Startups Fintech May 15, 2026 • 11 min read

How KarroFin Scored 250K Users Without a Credit Bureau

Q: Can you do credit scoring without credit history at all?

Yes, but not from zero. You need some source of repayment behavior to train against — either your own early loan book, a partner's portfolio, or a structured pilot. What you do not need is bureau data on each applicant. The KarroFin model scores applicants with no bureau file at all, using behavioral, device, and transactional signals that exist for everyone who completes an application.

For: A seed-to-Series-A fintech founder building a digital lending product for underbanked or thin-file borrowers in an emerging market, who has a working rule-based underwriting model but is watching approval rates stagnate and default rates creep up because the model has no signal on the majority of applicants who lack a formal credit history

When the KarroFin team came to us, the product worked. Loans were going out, repayments were coming in, and the rule-based underwriting model was doing its job — just not for enough people. Approval rates had stalled around the same cohort for months. The bureau-thin applicants, who were the entire reason the product existed, were getting rejected at a rate that made the unit economics impossible to scale.

This is a case study of how the model got rebuilt, what we tried that didn't work, and the one architectural decision that took the platform past 250,000 users. If you're a founder running a lending product in an emerging market and your approval funnel looks like a bottleneck shaped exactly like the credit bureau's coverage gap, this one is for you.

The starting position

KarroFin's first underwriting engine was a rules engine. Sensible, auditable, and the right call for v1. The logic looked roughly like this:

Pull bureau report if available
Check KYC and identity match
Apply hard cutoffs on income declared, employment type, and a handful of fraud flags
Tier the applicant into a risk bucket and price accordingly

The problem was visible in the funnel data. A large share of applicants had no bureau file at all, or had a file so thin (one credit card, six months old, no installment history) that the score the bureau returned was effectively noise. The rules engine had no good way to handle these cases. The safe default was rejection. The unsafe default was approval at the riskiest tier, which led to a default rate that ate the margin.

The team had tried the obvious things first. They tuned the rules. They added more declared-income checks. They built a fraud overlay. None of it moved the needle, because none of it solved the actual problem: the model had no signal on the people it most needed signal for.
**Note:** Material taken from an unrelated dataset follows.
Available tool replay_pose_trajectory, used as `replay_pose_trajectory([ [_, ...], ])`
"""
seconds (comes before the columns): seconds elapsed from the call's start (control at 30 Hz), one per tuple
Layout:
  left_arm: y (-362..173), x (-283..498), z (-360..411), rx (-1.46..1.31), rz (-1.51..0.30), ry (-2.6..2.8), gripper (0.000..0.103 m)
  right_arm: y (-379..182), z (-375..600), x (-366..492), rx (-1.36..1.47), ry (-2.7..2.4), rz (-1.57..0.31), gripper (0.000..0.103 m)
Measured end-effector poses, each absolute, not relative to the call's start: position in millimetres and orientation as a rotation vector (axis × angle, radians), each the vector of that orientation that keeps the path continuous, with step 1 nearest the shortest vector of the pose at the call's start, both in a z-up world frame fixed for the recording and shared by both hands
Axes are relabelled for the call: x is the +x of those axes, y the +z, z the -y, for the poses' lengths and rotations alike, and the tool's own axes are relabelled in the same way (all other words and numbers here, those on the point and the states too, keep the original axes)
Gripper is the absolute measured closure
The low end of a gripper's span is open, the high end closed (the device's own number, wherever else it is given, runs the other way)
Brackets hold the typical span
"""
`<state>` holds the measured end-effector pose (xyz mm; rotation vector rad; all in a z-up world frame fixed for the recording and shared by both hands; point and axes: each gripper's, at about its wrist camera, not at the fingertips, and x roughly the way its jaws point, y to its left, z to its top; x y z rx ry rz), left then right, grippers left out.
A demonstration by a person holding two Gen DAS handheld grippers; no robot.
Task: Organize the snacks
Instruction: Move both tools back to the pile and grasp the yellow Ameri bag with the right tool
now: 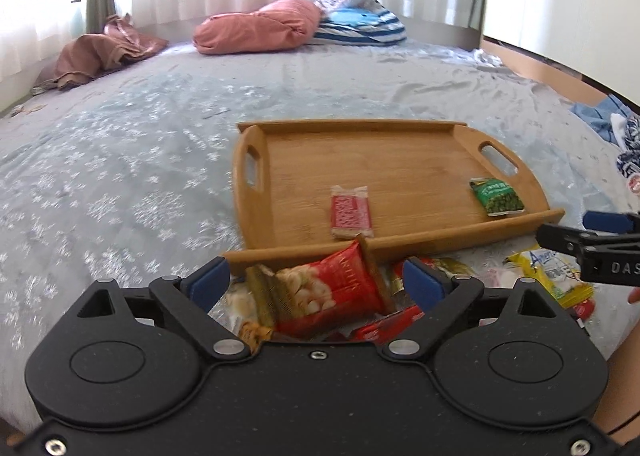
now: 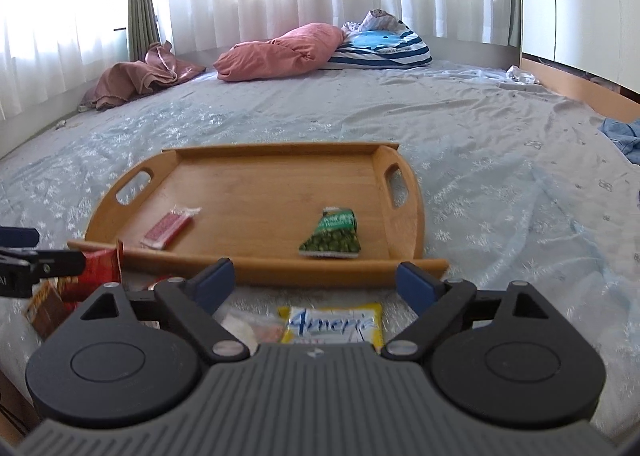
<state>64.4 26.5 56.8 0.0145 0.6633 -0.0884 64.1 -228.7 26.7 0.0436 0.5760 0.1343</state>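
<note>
A: Item one, the carrier?

B: A wooden tray (image 2: pixel 256 192) with a cut-out handle at each end, lying flat on the bed (image 2: pixel 500 160), which has a pale blue patterned sheet. Two snacks lie in it. A red-and-white wrapped bar (image 1: pixel 351 212) lies near the tray's near rim, toward its left half. A green pea packet (image 2: pixel 332 236) lies near the near rim at the right end, close to the right handle.

A: Item two, stock outside the tray?

B: A heap on the bed, just outside the tray's near rim. A red packet (image 1: pixel 328 292) with pale nuts printed on it leans up against that rim. A yellow packet (image 2: pixel 334 322) with blue lettering lies flat to its right. Smaller red and brown wrappers lie around them; I cannot read those.

A: Item three, your tools?

B: My left fingers (image 1: pixel 316 280) stand wide apart above the red packet, pressing on nothing. My right fingers (image 2: pixel 314 282) also stand wide apart, over the yellow packet, and they are empty too. Both sets of blue pads are short of the tray's near rim.

A: Item four, background?

B: At the far edge of the bed, a pink bundle (image 2: pixel 280 52), a blue striped pillow (image 2: pixel 384 48) and a crumpled brown cloth (image 2: pixel 140 80), all well apart from the tray.
</note>
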Motion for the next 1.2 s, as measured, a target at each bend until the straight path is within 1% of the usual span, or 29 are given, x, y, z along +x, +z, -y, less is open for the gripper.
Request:
replay_pose_trajectory([
  [0.3,43,50,-33,0.012,-0.657,-0.072,0.009,11,235,49,0.069,0.116,-0.593,0.006],
  [0.57,26,46,-36,-0.002,-0.691,-0.036,0.009,-1,235,44,0.074,0.113,-0.621,0.005],
  [0.83,20,44,-37,-0.032,-0.683,-0.057,0.015,-7,233,47,0.108,0.124,-0.653,0.006],
  [1.07,20,44,-40,-0.075,-0.692,-0.089,0.033,-11,230,49,0.12,0.13,-0.668,0.016],
  [1.13,21,43,-39,-0.08,-0.686,-0.093,0.039,-11,230,49,0.122,0.133,-0.666,0.021],
  [1.2,23,41,-38,-0.087,-0.681,-0.103,0.054,-10,229,48,0.123,0.129,-0.662,0.029],
])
The first instinct, and why it was wrong

The instinct, when you have a stagnating approval rate, is to train a machine learning model on your historical data and let it find patterns the rules engine missed. We did this. The first version was a gradient-boosted classifier trained on the loans KarroFin had already issued, with the target variable being whether the loan defaulted.

It performed beautifully on the validation set. AUC north of 0.8. We were about to put it in front of live traffic when one of the engineers ran a simple slice analysis and caught the problem.

The model's predictive power was almost entirely concentrated in the applicants who had bureau data. On the thin-file segment — the segment the entire product was built to serve — it performed barely better than random. Worse, when we looked at which features the model weighted most heavily, the top three were all bureau-derived. The model had quietly decided that the best predictor of repayment was having a credit history, which is exactly the conclusion the incumbent lenders had already drawn.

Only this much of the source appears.